#### [Exercise aim]
Beginning at the first line of the data, print each line exactly, stopping after the line that contains "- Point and".

________________

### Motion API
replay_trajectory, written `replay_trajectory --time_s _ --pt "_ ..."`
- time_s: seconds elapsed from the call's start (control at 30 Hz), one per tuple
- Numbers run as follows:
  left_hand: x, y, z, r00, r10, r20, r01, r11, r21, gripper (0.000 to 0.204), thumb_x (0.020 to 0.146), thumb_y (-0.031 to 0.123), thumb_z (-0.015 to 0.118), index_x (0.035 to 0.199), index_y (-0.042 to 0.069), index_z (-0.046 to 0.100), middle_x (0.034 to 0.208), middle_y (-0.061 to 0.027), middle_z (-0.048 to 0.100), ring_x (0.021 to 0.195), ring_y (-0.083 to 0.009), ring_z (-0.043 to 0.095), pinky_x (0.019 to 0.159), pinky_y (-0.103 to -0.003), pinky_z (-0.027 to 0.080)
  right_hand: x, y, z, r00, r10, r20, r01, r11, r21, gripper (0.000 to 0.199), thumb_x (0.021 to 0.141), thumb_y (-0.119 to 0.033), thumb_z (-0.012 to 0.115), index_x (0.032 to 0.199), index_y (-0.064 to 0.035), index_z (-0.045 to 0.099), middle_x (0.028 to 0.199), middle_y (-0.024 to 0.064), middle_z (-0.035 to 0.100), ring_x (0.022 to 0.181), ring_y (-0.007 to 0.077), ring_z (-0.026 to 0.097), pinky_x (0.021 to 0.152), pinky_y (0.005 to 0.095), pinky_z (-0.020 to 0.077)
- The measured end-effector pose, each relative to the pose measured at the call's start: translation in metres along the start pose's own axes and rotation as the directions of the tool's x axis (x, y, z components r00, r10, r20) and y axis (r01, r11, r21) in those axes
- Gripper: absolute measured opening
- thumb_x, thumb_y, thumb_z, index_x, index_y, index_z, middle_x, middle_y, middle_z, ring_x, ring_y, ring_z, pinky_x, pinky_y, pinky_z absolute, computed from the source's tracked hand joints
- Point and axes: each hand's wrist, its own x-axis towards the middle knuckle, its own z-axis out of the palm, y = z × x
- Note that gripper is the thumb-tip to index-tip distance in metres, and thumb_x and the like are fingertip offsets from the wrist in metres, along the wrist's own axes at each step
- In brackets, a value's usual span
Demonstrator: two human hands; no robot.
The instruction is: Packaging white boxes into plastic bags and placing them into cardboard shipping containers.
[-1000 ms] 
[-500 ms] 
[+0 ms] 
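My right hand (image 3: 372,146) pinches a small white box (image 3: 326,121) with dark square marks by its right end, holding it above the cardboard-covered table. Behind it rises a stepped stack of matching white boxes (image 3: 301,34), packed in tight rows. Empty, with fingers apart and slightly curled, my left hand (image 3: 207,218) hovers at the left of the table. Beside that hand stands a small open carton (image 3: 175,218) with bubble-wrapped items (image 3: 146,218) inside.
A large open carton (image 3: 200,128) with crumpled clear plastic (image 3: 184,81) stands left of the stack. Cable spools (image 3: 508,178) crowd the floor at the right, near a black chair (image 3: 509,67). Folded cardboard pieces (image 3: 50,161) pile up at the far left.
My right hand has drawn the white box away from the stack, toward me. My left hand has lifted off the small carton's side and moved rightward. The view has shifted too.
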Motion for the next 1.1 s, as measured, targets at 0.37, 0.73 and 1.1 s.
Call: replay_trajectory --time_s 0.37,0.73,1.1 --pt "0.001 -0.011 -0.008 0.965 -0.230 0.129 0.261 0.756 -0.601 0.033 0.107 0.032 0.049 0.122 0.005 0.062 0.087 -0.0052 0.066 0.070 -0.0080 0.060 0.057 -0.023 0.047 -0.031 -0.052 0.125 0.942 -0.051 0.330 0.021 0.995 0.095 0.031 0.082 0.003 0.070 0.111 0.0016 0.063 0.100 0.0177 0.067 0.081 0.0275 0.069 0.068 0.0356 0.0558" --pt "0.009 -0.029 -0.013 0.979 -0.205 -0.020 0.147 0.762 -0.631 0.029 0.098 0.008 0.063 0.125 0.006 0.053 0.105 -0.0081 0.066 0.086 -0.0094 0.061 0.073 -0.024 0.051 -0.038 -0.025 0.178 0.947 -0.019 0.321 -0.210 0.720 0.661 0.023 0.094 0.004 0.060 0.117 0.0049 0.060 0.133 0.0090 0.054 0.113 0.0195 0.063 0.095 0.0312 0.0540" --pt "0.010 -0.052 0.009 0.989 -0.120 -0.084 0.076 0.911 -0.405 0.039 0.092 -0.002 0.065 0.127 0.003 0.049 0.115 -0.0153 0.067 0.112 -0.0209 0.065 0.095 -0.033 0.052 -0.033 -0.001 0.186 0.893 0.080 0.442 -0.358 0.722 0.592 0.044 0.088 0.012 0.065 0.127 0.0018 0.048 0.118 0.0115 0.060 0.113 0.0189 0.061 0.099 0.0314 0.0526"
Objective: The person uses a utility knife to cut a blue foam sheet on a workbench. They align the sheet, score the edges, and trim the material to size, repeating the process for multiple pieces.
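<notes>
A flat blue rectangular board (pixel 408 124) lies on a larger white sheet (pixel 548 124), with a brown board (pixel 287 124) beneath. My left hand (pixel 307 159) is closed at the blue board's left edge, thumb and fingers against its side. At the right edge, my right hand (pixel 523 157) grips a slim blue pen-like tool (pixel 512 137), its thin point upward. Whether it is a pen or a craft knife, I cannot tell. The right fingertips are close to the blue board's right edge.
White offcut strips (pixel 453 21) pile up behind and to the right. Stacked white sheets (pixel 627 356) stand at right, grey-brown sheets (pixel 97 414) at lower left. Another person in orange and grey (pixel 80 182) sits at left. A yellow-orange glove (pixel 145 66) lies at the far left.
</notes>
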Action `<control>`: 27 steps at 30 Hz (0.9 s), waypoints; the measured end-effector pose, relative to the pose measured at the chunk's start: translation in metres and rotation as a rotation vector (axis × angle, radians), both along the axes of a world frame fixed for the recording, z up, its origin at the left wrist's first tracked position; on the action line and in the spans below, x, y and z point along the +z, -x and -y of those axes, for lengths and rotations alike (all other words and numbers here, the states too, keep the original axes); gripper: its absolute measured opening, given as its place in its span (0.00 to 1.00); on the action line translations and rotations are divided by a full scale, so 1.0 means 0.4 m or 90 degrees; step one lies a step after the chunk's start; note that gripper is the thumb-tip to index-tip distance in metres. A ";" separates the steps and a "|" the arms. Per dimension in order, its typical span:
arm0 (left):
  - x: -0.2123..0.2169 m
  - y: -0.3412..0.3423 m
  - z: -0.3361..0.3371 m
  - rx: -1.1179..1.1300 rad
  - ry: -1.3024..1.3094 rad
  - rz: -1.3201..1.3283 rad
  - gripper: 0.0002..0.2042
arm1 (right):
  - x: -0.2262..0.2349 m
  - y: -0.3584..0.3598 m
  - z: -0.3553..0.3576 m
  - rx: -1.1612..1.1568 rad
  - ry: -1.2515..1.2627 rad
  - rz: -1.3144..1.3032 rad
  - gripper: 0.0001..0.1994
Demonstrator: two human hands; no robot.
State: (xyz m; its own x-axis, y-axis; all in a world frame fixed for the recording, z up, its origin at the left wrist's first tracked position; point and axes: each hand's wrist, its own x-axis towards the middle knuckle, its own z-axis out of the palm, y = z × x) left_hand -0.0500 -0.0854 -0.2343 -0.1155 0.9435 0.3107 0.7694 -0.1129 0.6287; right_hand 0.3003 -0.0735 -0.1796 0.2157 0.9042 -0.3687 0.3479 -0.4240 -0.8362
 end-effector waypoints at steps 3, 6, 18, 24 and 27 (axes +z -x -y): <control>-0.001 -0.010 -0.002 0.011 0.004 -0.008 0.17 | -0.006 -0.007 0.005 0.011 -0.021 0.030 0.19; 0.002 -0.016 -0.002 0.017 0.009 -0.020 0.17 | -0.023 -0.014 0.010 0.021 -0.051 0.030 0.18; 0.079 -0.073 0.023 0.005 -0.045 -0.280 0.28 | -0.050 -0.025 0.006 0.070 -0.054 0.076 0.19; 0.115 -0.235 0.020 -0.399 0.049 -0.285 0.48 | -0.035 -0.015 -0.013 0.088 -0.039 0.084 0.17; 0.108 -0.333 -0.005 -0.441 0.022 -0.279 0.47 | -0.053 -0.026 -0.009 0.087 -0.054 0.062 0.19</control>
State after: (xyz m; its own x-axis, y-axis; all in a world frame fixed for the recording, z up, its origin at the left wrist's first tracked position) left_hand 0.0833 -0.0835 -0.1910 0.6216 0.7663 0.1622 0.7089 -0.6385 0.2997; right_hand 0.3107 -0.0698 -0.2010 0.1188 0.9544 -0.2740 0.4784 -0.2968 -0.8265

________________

#### [Answer for the task]
### Motion API
replay_trajectory, written `replay_trajectory --time_s _ --pt "_ ..."`
- time_s: seconds elapsed from the call's start (control at 30 Hz), one per tuple
- Numbers run as follows:
  left_hand: x, y, z, r00, r10, r20, r01, r11, r21, gripper (0.000 to 0.204), thumb_x (0.020 to 0.146), thumb_y (-0.031 to 0.123), thumb_z (-0.015 to 0.118), index_x (0.035 to 0.199), index_y (-0.042 to 0.069), index_z (-0.046 to 0.100), middle_x (0.034 to 0.208), middle_y (-0.061 to 0.027), middle_z (-0.048 to 0.100), ring_x (0.021 to 0.195), ring_y (-0.083 to 0.009), ring_z (-0.043 to 0.095), pinky_x (0.019 to 0.159), pinky_y (-0.103 to -0.003), pinky_z (-0.027 to 0.080)
  right_hand: x, y, z, r00, r10, r20, r01, r11, r21, gripper (0.000 to 0.199), thumb_x (0.021 to 0.141), thumb_y (-0.119 to 0.033), thumb_z (-0.012 to 0.115), index_x (0.032 to 0.199), index_y (-0.064 to 0.035), index_z (-0.045 to 0.099), middle_x (0.028 to 0.199), middle_y (-0.024 to 0.064), middle_z (-0.035 to 0.100), ring_x (0.022 to 0.181), ring_y (-0.007 to 0.077), ring_z (-0.026 to 0.097), pinky_x (0.021 to 0.152), pinky_y (0.005 to 0.095), pinky_z (-0.020 to 0.077)
- The measured end-effector pose, each relative to the pose measured at the call's start: translation in metres along the start pose's own axes and rotation as the directions of the tool's x axis (x, y, z components r00, r10, r20) and y axis (r01, r11, r21) in those axes
- Gripper: absolute measured opening
- thumb_x, thumb_y, thumb_z, index_x, index_y, index_z, middle_x, middle_y, middle_z, ring_x, ring_y, ring_z, pinky_x, pinky_y, pinky_z absolute, computed from the source's tracked hand joints
- Point and axes: each hand's wrist, its own x-axis towards the middle knuckle, its own z-axis out of the palm, y = z × x

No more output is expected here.